* [Records]
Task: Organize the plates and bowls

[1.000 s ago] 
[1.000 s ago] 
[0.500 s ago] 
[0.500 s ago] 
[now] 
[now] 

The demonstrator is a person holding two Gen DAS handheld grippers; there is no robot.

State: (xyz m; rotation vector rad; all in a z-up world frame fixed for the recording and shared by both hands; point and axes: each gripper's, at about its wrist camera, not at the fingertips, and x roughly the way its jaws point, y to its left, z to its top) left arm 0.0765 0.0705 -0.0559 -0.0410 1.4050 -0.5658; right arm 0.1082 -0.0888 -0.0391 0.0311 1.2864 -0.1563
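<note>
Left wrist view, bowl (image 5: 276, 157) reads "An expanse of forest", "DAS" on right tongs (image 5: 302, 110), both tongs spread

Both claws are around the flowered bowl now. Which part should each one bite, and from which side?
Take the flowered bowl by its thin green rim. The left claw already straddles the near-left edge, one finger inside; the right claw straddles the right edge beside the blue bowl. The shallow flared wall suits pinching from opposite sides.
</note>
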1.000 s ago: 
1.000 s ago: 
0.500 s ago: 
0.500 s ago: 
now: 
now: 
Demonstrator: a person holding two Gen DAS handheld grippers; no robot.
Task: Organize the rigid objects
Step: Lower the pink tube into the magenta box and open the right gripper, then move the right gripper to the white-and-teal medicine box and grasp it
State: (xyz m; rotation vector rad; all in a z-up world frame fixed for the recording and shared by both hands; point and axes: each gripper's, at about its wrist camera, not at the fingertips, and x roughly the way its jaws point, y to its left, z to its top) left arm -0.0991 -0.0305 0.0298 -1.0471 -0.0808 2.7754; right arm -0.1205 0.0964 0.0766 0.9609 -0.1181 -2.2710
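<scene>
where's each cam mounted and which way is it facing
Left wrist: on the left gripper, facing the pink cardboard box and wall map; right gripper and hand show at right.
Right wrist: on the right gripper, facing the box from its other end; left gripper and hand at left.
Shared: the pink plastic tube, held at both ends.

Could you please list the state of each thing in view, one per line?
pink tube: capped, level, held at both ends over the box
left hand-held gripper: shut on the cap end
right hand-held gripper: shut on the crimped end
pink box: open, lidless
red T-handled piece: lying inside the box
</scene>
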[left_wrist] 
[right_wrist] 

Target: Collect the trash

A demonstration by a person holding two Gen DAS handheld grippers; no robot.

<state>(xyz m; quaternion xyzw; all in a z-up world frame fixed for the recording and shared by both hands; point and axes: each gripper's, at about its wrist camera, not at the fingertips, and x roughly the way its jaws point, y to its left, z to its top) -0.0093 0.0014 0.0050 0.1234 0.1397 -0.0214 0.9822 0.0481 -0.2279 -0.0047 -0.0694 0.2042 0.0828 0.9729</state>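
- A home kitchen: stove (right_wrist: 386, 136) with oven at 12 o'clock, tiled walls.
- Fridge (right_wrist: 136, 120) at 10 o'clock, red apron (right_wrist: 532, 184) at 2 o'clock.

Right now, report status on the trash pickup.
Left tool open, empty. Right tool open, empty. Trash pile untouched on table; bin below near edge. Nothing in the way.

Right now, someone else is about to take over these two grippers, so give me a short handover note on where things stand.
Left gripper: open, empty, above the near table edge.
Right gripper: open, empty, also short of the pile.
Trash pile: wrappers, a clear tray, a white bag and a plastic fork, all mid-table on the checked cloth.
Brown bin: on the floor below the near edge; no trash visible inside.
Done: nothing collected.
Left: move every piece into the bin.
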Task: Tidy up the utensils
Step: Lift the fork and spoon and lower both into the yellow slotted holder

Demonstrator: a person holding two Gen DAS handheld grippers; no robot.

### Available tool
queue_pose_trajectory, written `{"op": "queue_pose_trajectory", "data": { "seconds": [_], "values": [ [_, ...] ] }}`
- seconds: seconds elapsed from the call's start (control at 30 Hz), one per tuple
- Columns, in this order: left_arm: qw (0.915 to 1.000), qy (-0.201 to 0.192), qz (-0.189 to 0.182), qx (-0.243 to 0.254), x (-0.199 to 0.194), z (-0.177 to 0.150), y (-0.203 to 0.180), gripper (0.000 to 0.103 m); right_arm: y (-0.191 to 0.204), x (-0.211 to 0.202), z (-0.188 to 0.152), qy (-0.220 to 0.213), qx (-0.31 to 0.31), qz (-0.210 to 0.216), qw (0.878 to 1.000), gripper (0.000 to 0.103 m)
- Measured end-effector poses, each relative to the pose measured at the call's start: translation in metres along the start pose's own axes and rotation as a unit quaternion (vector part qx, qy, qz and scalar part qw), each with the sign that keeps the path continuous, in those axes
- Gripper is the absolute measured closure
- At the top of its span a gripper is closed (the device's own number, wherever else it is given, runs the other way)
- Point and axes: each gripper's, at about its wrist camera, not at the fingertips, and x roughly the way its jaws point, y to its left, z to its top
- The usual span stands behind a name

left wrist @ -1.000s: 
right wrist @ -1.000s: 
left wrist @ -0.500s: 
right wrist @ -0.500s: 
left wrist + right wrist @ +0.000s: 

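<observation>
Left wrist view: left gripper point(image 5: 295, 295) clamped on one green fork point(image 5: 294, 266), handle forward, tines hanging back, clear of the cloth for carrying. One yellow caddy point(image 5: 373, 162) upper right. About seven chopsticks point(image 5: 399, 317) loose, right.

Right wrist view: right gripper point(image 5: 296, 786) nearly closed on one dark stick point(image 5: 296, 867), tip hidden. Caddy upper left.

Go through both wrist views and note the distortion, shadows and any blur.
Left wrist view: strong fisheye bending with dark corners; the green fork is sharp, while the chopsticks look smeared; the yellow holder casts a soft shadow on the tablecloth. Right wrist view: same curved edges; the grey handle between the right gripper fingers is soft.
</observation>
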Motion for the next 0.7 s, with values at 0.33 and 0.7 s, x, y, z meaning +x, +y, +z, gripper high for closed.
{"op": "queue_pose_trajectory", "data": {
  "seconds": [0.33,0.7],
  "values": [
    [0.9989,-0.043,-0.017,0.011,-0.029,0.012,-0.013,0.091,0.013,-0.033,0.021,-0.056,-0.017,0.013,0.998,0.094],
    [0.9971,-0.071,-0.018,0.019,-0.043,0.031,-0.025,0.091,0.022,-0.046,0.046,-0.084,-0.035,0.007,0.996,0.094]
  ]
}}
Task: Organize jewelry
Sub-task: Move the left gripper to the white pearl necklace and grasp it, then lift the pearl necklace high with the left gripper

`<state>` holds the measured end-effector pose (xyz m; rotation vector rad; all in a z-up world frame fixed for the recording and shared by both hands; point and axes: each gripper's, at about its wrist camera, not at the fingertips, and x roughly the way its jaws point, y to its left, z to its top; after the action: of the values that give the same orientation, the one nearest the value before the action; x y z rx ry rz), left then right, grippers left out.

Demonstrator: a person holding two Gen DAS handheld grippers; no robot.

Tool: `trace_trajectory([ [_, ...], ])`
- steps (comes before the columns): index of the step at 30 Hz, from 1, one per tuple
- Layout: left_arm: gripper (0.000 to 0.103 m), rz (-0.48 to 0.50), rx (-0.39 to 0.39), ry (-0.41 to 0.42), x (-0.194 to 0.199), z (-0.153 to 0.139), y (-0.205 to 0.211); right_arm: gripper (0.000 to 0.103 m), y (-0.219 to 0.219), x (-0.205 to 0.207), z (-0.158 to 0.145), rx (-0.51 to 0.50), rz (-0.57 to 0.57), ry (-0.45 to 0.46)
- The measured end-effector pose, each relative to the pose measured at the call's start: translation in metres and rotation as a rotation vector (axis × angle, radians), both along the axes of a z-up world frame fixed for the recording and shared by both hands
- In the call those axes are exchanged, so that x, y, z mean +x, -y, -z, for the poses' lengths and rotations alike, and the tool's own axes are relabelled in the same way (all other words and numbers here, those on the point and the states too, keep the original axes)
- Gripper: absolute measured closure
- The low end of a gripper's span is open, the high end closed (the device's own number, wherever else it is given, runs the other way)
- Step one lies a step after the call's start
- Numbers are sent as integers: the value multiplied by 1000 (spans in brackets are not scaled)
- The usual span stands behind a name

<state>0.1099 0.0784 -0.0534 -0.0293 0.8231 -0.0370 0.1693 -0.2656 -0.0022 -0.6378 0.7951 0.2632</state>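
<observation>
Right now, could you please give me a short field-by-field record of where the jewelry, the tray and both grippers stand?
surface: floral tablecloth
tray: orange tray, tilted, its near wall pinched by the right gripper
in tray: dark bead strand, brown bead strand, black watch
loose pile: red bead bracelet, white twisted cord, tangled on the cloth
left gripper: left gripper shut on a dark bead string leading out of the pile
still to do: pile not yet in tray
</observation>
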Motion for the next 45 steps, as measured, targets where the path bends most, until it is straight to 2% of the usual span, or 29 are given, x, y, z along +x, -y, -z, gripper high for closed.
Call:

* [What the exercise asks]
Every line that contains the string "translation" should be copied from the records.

* [Output below]
- Measured end-effector poses, each relative to the pose measured at the call's start: translation in metres along the start pose's own axes and rotation as a unit quaternion (vector part qx, qy, qz and scalar part qw), each with the sign that keeps the path continuous, in those axes
- The measured end-effector pose, each relative to the pose measured at the call's start: translation in metres and rotation as a rotation vector (axis × angle, radians), both along the axes of a z-up world frame fixed for the recording and shared by both hands

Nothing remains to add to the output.